Whatever weight should be given to these two opinions of Chitty, it seems to me that they cannot apply to the case at bar.
The principle whereby “The King should [not] suffer by the negligence of his officers, or by their compacts or combination with adverse party” has no place in matters of contractual liability; accepting it would amount to negating, for all practical purposes, the principle of the contractual liability of the Crown, since the latter acts only through mandataries or agents. As for the maxim nullum tempus occurit Regi, it is aimed at preventing a claim from being extinguished by prescription which, under the Civil Code, is a means of extinguishing obligations. Clearly, this maxim has no application to claims that do not yet exist or cannot be used as to alter the terms of a contract by making the time limits for performing certain acts inapplicable to the Crown.

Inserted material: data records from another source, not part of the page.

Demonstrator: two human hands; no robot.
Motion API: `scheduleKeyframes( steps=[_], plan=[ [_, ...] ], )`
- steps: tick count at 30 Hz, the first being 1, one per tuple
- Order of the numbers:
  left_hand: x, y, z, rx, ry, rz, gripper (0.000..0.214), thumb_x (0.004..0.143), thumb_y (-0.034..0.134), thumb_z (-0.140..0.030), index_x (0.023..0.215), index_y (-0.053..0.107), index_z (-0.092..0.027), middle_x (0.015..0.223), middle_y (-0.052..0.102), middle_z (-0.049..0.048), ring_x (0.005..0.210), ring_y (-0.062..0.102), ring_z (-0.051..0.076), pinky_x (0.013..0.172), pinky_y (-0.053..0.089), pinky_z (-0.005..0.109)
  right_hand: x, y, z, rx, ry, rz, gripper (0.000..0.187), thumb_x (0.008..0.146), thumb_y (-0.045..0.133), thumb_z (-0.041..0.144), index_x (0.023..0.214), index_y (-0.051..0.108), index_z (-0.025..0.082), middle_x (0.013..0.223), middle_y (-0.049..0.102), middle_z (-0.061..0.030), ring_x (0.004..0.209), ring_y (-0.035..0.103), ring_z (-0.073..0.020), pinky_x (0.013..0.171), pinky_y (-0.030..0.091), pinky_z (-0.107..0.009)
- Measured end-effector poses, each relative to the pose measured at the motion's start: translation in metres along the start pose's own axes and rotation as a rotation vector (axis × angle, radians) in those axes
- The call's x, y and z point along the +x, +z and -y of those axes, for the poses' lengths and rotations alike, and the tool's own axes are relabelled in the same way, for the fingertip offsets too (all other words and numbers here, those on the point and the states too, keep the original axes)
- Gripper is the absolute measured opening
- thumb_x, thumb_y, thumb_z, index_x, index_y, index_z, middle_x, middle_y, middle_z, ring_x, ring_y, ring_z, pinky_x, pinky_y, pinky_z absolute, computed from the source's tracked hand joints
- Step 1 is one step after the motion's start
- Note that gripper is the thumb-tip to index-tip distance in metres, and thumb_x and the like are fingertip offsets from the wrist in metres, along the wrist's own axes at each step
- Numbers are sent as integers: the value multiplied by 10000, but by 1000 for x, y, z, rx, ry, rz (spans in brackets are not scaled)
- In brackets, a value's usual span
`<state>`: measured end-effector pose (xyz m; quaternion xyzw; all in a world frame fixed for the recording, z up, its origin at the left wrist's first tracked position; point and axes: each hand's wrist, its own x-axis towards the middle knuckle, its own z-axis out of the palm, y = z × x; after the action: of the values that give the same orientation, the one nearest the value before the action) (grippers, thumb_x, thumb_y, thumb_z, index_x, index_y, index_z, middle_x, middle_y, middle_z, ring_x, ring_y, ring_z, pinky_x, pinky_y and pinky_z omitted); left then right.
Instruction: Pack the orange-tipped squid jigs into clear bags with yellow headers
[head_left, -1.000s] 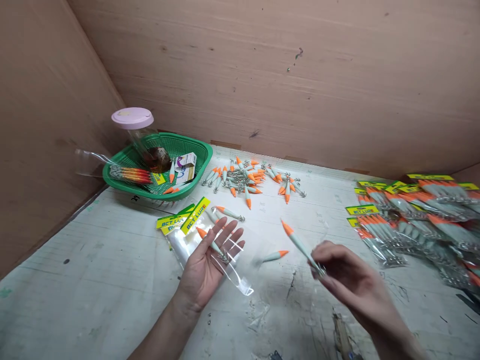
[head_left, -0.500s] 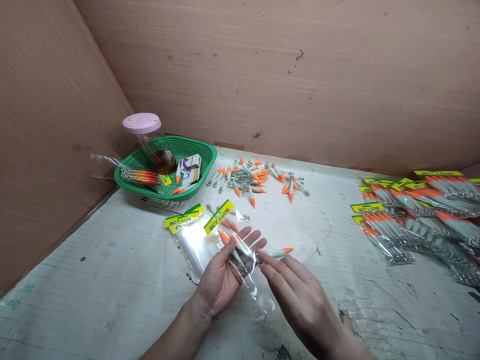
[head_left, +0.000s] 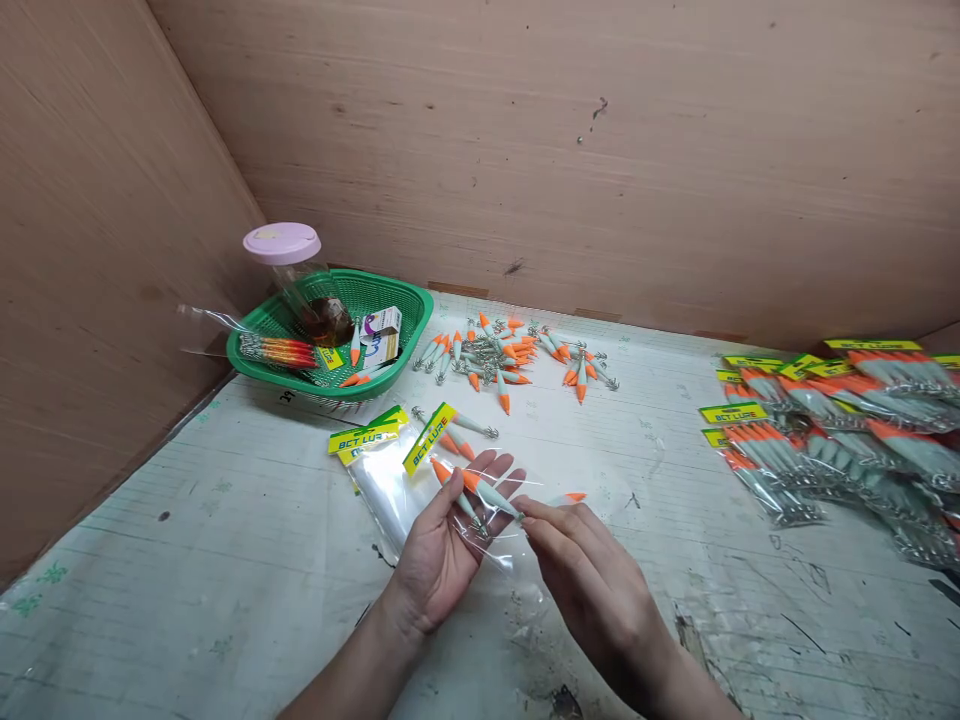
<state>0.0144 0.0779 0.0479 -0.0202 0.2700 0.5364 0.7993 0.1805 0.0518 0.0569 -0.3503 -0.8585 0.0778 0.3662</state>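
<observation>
A clear plastic bag with a yellow-green "BCT LURE" header [head_left: 429, 440] lies across my left hand [head_left: 444, 555], palm up, the thumb pressed on it. Inside the bag is one orange-tipped squid lure [head_left: 465, 508]. My right hand [head_left: 592, 570] pinches the hook end of a second squid lure [head_left: 491, 495], whose orange tip points toward the header. Whether that second lure is fully within the plastic I cannot tell. Beneath and left of my left hand lie flat header bags [head_left: 382, 490]. A few loose lures [head_left: 459, 445] lie just beyond the fingers.
A green basket [head_left: 420, 300] at the back left holds a lidded jar [head_left: 283, 245], a pack of red-orange lures [head_left: 281, 352] and small boxes. Loose lures [head_left: 506, 390] are heaped at the back middle. Filled lure packs [head_left: 847, 420] pile up at the right. Wooden panels [head_left: 525, 150] stand behind and left.
The second lure now shows at the right fingertips, lined up beside the first. The bag's open end has shifted, and its header has tilted slightly and moved a little left.
</observation>
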Motion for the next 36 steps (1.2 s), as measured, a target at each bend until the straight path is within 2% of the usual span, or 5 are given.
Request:
scheduleKeyframes(
  steps=[12,17,21,27,36],
  plan=[
    [-2,-4,10,45,-2,63,450,882,487,-160,1329,444,-187,1249,602,108,1125,574,242,1042,381,419,13,-14,23,-229,-119,106,397,915,339,114,1282,488,143,1232,586,-177,1116,563,-270,816,546,-406],
    [-2,-2,-19,-107,94,95,531,921,380,-184,1435,252,-215,1245,608,87,1157,549,231,1035,383,449,3,-41,7,-195,305,-179,217,876,494,146,1056,572,239,835,653,-67,725,629,-193,611,529,-316],
    [-1,-2,-32,-162,206,144,513,950,284,-211,1451,191,-151,1271,579,113,1160,545,218,1053,368,417,-3,-4,-20,-306,337,88,154,919,417,259,873,553,205,663,578,-17,508,551,-136,438,448,-247],
    [-1,-4,-32,-147,230,177,522,964,250,-258,1457,139,-125,1306,543,125,1194,513,189,1055,372,361,-9,50,-23,-457,298,112,206,889,403,177,717,516,193,665,536,-56,566,517,-185,428,367,-273],
    [0,0,-32,-153,237,87,469,948,274,-147,1417,289,-133,1222,619,100,1102,589,196,1007,436,372,-26,-16,-11,-377,-71,106,330,887,392,28,1152,562,129,956,612,-135,877,577,-221,657,504,-310]
  ],
)
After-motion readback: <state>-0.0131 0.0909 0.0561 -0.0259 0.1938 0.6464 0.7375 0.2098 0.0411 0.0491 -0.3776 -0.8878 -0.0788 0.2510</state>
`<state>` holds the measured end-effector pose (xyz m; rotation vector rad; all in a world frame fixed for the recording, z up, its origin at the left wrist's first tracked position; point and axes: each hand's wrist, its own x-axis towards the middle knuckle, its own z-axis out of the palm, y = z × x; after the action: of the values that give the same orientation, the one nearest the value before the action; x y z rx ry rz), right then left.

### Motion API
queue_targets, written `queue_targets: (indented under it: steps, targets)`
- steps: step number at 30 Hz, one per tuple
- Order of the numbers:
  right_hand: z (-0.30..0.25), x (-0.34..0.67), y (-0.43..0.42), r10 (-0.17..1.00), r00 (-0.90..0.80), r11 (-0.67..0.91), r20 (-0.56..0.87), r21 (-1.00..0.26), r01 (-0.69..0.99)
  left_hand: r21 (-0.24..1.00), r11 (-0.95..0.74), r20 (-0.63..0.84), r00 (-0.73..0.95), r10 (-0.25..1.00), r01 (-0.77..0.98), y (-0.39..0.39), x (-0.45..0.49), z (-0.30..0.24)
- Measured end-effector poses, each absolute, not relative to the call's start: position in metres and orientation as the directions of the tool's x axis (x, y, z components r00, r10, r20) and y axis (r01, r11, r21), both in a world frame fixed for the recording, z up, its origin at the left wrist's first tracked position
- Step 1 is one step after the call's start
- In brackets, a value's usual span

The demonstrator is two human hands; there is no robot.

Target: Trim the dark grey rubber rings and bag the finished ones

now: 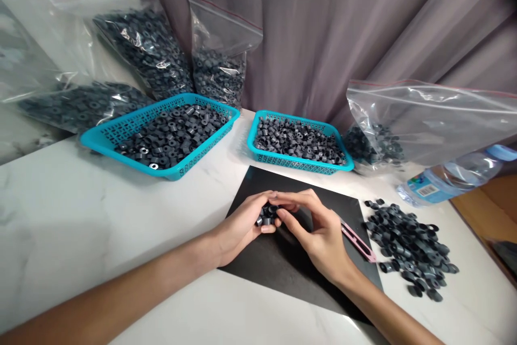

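Several small dark grey ring-shaped pieces point(266, 215) lie cupped in my left hand point(244, 221), its fingers curled around them. My right hand point(319, 226) reaches over from the other side, thumb and fingers touching the rings at the edge of the left palm. Whether one ring is pinched there is hard to make out. Both hands are over a black mat point(291, 280) on the white marbled table. A pink craft knife point(358, 241) rests on the mat, just right of my right hand.
Two blue baskets, left point(191, 164) and right point(299, 163), hold many similar rings. A loose ring pile point(412, 248) spreads right of the mat. Zip bags of rings point(143, 51) stand behind; another bag point(375, 146) and a tilted water bottle point(448, 181) are at right.
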<state>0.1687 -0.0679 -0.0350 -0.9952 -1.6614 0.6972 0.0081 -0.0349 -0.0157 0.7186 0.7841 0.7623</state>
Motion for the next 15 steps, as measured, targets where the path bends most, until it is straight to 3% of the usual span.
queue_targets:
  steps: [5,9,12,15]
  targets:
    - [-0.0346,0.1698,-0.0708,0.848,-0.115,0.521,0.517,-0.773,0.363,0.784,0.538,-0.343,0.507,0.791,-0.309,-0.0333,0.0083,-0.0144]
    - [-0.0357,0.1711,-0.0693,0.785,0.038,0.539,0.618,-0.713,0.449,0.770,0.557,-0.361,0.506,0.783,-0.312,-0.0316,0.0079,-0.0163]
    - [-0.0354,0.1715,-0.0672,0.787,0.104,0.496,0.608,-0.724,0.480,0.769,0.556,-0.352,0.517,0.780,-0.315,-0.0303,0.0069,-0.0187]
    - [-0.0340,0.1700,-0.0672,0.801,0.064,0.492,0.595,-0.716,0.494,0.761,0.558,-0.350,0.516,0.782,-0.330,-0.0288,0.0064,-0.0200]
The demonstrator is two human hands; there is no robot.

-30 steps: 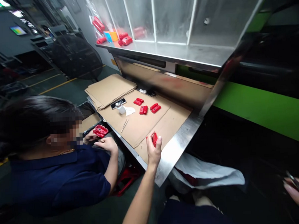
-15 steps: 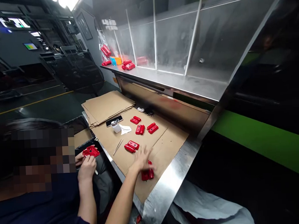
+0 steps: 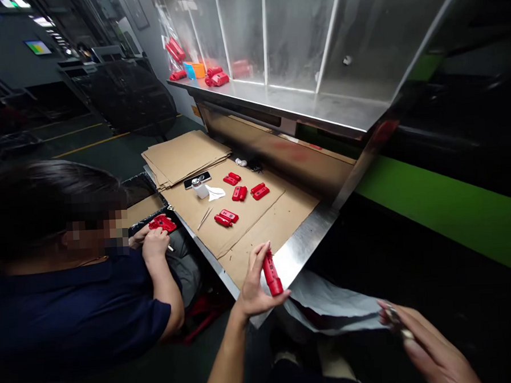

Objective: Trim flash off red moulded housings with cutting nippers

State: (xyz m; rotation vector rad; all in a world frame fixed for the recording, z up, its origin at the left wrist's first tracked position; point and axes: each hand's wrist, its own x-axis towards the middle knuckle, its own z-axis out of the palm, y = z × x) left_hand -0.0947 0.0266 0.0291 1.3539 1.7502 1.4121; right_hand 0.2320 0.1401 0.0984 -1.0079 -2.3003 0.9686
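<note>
My left hand (image 3: 255, 284) is closed on a red plastic part (image 3: 271, 273), held upright over the near corner of the cardboard-covered steel bench (image 3: 301, 243). My right hand (image 3: 430, 348) is low at the right, its fingers pinched on a thin metal tool (image 3: 393, 317) above a white sheet (image 3: 330, 302). A pair of red parts (image 3: 226, 218) lies on the cardboard, with three more pairs (image 3: 247, 187) farther back.
A seated co-worker in a dark blue shirt (image 3: 77, 304) holds a red part (image 3: 163, 223) at the left. A small white bottle (image 3: 200, 188), a phone (image 3: 196, 179), tweezers (image 3: 204, 217) and stacked cardboard (image 3: 185, 153) are on the bench. More red parts (image 3: 215, 76) sit on the steel shelf.
My left hand has lifted a red part off the cardboard and drawn it back to the bench corner. My right hand with the tool has come into view again.
</note>
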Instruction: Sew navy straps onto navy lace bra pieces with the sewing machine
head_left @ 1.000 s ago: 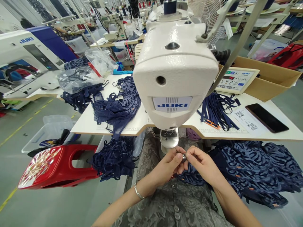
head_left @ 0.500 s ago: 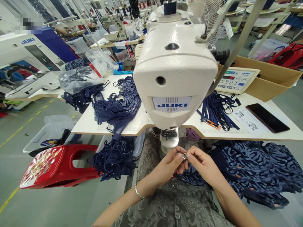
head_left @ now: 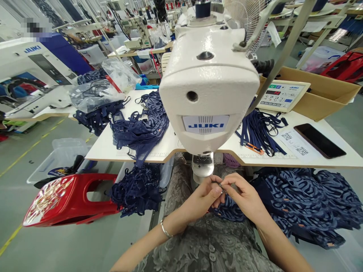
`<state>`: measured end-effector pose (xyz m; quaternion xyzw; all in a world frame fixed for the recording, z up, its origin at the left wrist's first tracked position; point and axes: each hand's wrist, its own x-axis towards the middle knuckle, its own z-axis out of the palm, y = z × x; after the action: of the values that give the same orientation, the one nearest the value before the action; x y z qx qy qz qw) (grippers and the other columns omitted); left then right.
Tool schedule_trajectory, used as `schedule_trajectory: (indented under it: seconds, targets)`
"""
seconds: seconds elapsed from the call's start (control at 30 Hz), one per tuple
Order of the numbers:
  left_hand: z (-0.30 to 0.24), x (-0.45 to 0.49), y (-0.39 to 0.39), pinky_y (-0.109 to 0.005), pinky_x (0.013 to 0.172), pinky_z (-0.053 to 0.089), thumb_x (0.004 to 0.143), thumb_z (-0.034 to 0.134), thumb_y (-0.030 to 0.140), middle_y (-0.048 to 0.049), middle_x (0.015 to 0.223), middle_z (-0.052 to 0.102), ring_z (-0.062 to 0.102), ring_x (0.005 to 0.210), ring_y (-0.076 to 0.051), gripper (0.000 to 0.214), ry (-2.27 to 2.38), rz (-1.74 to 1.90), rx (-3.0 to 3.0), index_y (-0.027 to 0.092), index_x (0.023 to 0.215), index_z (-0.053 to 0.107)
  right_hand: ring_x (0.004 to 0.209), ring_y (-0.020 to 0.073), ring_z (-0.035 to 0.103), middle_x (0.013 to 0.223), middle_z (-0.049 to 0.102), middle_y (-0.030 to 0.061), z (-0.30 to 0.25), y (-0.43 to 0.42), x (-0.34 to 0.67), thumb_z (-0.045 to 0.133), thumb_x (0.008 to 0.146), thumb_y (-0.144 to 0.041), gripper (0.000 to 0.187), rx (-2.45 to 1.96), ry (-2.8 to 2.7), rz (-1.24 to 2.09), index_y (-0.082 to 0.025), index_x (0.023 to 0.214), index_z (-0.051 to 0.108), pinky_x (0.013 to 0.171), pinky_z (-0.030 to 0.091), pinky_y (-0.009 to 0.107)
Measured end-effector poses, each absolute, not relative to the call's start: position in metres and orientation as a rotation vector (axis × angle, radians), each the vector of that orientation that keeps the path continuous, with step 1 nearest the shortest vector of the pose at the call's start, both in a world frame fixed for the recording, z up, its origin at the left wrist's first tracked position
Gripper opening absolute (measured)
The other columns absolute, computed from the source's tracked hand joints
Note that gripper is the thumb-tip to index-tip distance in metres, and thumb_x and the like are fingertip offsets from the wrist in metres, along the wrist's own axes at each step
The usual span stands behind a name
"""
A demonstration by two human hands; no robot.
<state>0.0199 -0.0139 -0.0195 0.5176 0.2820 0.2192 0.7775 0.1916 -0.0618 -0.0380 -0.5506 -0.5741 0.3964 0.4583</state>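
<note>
In front of my lap, my left hand (head_left: 208, 194) is closed on a small silvery metal piece (head_left: 221, 192), about the size of a bobbin case. My right hand (head_left: 238, 190) pinches at the same piece from the other side, fingertips touching those of the left. Most of the piece is hidden by the fingers. Just beyond my hands is the white JUKI sewing machine (head_left: 209, 90), with its metal lower end (head_left: 202, 166) close above my left fingers. Blue patterned fabric (head_left: 229, 209) lies on my lap below the right hand.
Navy garments (head_left: 138, 124) are heaped left on the white table (head_left: 99, 147). At right lie navy straps (head_left: 259, 132), an orange cutter (head_left: 252, 148) and a phone (head_left: 320, 140). A red stool (head_left: 99, 209) stands at lower left. More patterned garments (head_left: 312, 200) are piled at lower right.
My right fingers have shifted slightly over the metal piece, and less of it shows now. Both hands stay in nearly the same place.
</note>
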Motion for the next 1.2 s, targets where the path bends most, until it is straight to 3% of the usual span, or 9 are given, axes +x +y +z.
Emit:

Concerning the second passage, the citations given by Chitty in footnotes indicate that he was not referring to cases where the Crown had itself issued a bill of exchange or was a party to it, but
rather to cases where the Crown had obtained possession of a bill, the property of its debtor, by means of a seizure effected by a writ of extent, which was a special procedure available to the Crown to recover certain debts owing to it (Chitty, Bills of Exchange, 11th ed., at pp. 252 and 314; West, On Extents, at pp. 28 and 29).
I am therefore of the opinion that the appeal should be allowed, the decision of the Court of Appeal and the judgment of the Superior Court both set aside and the government’s action against the bank dismissed, the whole with costs throughout.
Appeal allowed with costs.
Solicitors for the appellant: McMaster, Minnion, Patch, Hyndman, Legge, Camp & Paterson, Montreal.
Solicitors for the respondent: Ahern, Nuss & Drymer, Montreal.